あまたある方法論の中で、我が子に真っ先に取り入れるべきものは何か。人間の脳活動の仕組みを研究する川島隆太さんは「幼少期は読み聞かせ、学童期以降は音読をぜひ継続的に実践してほしい」という――。(第2回/全3回)

※本稿は、川島隆太『子どもの脳によいこと大全』(プレジデント社)の一部を再編集したものです。

「音読」が最も脳を活性化させる

私はこれまで数百にものぼる実験を行い、脳が活性化する様子を研究してきました。

その中で、最も強く脳が活性化したのが「音読」でした。現在においても、私は音読以上に脳を活性化させる実験結果は見たことがありません。
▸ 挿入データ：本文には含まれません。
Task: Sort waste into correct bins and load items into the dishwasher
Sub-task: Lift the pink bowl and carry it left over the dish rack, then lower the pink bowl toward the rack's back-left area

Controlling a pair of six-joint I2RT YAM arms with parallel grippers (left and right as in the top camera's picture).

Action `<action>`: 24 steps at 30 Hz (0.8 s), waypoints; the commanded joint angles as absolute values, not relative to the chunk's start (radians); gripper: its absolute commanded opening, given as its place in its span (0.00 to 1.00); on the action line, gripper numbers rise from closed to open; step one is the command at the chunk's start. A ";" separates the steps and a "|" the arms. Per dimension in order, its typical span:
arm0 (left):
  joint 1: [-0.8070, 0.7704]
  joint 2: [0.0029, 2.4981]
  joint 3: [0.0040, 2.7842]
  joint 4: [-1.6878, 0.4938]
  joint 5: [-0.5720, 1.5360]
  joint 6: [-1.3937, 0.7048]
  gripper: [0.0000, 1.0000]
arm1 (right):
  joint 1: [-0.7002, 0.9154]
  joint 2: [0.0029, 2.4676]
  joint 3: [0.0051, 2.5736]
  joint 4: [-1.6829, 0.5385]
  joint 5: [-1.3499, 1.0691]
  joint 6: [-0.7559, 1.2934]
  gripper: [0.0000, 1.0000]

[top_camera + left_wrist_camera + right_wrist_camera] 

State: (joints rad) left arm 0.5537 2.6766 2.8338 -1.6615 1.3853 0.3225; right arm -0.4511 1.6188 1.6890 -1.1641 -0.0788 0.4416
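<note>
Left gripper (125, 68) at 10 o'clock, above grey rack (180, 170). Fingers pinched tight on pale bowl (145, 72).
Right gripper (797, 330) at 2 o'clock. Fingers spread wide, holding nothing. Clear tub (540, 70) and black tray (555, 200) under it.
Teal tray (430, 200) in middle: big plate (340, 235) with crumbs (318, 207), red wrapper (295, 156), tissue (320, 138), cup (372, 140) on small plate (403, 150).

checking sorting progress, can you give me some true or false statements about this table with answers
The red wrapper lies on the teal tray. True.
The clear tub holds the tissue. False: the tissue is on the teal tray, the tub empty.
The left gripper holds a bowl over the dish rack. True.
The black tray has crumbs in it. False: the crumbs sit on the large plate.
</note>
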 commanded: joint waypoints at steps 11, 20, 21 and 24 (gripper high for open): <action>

音読を行うと、脳の神経細胞が一斉に活性化し、脳の血流がどんどん高まって、大脳全体の70パーセント以上が活動しはじめることがわかっています。

小さな男の子がソファで本を読む
写真=iStock.com/kiankhoon
※写真はイメージです

言語を読んでいるときに脳内で起こっていること

言語を読んでいるとき、脳内では何が起こるのでしょうか。

まず、私たちが文章を黙読すると、目にしたものを調べるための「視覚野」がある後頭葉が働きはじめます。次に、目を動かす指令を出す「前頭眼野」が働いて文字を目でとらえ、言葉の意味を理解しようと働く「ウェルニッケ野」が意味をつかもうとします。

そして、「脳全体の司令塔」である前頭前野が働き、読んだ文章を理解し、記憶し、思考するという活動が行われるのです。

このとき面白いことに、聞こえた音を調べる「聴覚野」という脳の部位も働いていることがわかっています。つまり、私たちは文章を黙読しているとき、心の中で声に出して読み、その自分の声を聞いているということです。